Optimize Neon™ Logistic Activation
- Use a 1d execution window to improve memory access pattern.

Resolves: [COMPMID-5465]
Signed-off-by: Mohammed Suhail Munshi <MohammedSuhail.Munshi@arm.com>
Change-Id: Ida30669ffa06eb002ca43a6edf15e25a6eaad2f6
Reviewed-on: https://review.mlplatform.org/c/ml/ComputeLibrary/+/8344
Comments-Addressed: Arm Jenkins <bsgcomp@arm.com>
Tested-by: Arm Jenkins <bsgcomp@arm.com>
Reviewed-by: Gunes Bayir <gunes.bayir@arm.com>
Benchmark: Arm Jenkins <bsgcomp@arm.com>
diff --git a/src/core/helpers/WindowHelpers.cpp b/src/core/helpers/WindowHelpers.cpp
index fa152c9..a4d46db 100644
--- a/src/core/helpers/WindowHelpers.cpp
+++ b/src/core/helpers/WindowHelpers.cpp
@@ -234,15 +234,15 @@
 
 std::pair<Window, size_t> calculate_squashed_or_max_window(const ITensorInfo &src0, const ITensorInfo &src1)
 {
-    const auto &shape0 = src0.tensor_shape();
-    const auto &shape1 = src1.tensor_shape();
-    const auto &strides0 = src0.strides_in_bytes();
-    const auto &strides1 = src1.strides_in_bytes();
-    const auto num_dimensions = std::max(src0.num_dimensions(), src1.num_dimensions());
+    const auto &shape0         = src0.tensor_shape();
+    const auto &shape1         = src1.tensor_shape();
+    const auto &strides0       = src0.strides_in_bytes();
+    const auto &strides1       = src1.strides_in_bytes();
+    const auto  num_dimensions = std::max(src0.num_dimensions(), src1.num_dimensions());
 
     Window win;
     size_t split_dimension = Window::DimY;
-    size_t dim = 0;
+    size_t dim             = 0;
 
     size_t squashed_bytes = src0.element_size();
 
@@ -282,4 +282,47 @@
 
     return std::make_pair(win, split_dimension);
 }
+
+std::pair<Window, size_t> calculate_squashed_or_max_window(const ITensorInfo &src)
+{
+    const auto &shape          = src.tensor_shape();
+    const auto &strides        = src.strides_in_bytes();
+    const auto  num_dimensions = src.num_dimensions();
+
+    Window win;
+    size_t split_dimension = Window::DimY;
+    size_t dim             = 0;
+    size_t squashed_bytes  = src.element_size();
+
+    // Try to squash the low dimensions together.

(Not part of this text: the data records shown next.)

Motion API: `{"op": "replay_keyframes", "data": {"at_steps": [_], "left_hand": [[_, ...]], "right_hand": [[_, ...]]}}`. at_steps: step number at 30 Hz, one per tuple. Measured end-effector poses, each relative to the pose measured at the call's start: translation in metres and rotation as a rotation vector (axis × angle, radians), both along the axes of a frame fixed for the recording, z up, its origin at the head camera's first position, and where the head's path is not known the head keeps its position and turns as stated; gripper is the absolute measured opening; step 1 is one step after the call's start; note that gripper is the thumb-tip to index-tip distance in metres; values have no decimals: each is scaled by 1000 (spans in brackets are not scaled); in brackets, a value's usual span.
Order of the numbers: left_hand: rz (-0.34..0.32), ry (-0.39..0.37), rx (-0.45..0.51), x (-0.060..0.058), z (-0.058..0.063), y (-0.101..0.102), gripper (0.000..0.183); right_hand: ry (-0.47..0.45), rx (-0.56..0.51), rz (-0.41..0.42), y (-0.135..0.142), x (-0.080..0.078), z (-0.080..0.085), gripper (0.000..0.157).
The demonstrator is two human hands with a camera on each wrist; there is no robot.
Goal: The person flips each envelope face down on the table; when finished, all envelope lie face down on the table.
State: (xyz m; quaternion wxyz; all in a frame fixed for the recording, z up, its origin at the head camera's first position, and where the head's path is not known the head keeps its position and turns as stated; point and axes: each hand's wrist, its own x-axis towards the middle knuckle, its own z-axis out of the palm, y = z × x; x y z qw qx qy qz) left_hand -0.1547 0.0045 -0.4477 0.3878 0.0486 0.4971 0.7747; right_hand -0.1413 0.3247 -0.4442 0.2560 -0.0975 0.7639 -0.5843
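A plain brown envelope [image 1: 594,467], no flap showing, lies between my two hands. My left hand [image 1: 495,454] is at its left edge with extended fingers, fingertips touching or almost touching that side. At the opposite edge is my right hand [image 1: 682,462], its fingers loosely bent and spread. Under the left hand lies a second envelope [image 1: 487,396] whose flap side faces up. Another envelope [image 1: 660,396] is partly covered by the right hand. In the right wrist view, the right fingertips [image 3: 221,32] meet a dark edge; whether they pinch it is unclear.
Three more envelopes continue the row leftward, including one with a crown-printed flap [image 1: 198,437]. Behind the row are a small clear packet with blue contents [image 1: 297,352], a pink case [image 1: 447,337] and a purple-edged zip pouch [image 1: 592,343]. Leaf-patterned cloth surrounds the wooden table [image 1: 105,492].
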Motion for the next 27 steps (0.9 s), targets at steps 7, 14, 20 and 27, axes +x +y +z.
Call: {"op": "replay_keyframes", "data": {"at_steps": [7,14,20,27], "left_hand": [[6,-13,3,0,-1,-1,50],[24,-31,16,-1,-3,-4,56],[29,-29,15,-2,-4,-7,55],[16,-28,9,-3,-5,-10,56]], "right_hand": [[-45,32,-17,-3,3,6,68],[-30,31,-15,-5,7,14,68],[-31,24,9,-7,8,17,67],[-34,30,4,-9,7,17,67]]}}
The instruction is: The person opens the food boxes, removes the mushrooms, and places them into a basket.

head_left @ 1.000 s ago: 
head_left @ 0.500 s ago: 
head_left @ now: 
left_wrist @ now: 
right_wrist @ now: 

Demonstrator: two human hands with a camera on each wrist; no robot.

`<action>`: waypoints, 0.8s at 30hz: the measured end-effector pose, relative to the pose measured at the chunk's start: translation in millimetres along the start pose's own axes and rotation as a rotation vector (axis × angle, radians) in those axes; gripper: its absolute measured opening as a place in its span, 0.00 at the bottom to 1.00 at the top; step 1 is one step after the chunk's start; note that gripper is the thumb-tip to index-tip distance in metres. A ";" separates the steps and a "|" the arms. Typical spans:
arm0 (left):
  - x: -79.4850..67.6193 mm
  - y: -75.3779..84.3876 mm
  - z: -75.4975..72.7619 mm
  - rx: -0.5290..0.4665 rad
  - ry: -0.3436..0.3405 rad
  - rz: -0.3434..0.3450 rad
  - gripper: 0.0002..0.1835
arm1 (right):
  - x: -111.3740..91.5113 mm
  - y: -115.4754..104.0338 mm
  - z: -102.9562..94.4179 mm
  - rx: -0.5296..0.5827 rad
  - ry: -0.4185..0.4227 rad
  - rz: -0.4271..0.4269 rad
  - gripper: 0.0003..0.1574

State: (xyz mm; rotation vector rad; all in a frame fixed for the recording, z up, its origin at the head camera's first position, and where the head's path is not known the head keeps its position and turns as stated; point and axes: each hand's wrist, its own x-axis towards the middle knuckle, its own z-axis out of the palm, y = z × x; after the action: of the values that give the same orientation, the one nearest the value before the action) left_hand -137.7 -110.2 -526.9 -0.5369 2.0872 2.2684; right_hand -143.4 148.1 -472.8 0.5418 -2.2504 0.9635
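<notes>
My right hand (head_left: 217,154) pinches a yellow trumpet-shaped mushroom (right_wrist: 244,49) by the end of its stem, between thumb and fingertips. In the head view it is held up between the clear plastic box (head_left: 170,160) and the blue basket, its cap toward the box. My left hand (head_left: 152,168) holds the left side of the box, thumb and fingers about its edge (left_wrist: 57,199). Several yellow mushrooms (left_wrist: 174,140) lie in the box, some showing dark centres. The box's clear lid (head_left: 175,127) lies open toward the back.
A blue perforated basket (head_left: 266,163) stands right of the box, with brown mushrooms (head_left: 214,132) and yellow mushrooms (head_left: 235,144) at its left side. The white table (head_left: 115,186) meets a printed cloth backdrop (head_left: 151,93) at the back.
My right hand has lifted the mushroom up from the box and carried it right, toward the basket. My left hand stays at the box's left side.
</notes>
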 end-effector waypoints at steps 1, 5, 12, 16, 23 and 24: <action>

+    for(; dim < num_dimensions; ++dim)
+    {
+        if(strides[dim] != squashed_bytes)
+        {
+            break;
+        }
+        squashed_bytes *= shape[dim];
+    }
+    if(dim == num_dimensions)
+    {
+        const auto squashed_elements = squashed_bytes / src.element_size();
+        split_dimension              = Window::DimX;
+        // The input tensor can be interpreted as 1D array.
+        win.set(0, Window::Dimension(0, squashed_elements, 1));
+        for(dim = 1; dim < Coordinates::num_max_dimensions; ++dim)
+        {
+            win.set(dim, Window::Dimension(0, 1, 1));
+        }
+    }
+    else
+    {
+        // Generate the max window.
+        for(dim = 0; dim < Coordinates::num_max_dimensions; ++dim)
+        {
+            win.set(dim, Window::Dimension(0, shape[dim], 1));
+        }
+    }
+    return std::make_pair(win, split_dimension);
+}
+
 } // namespace arm_compute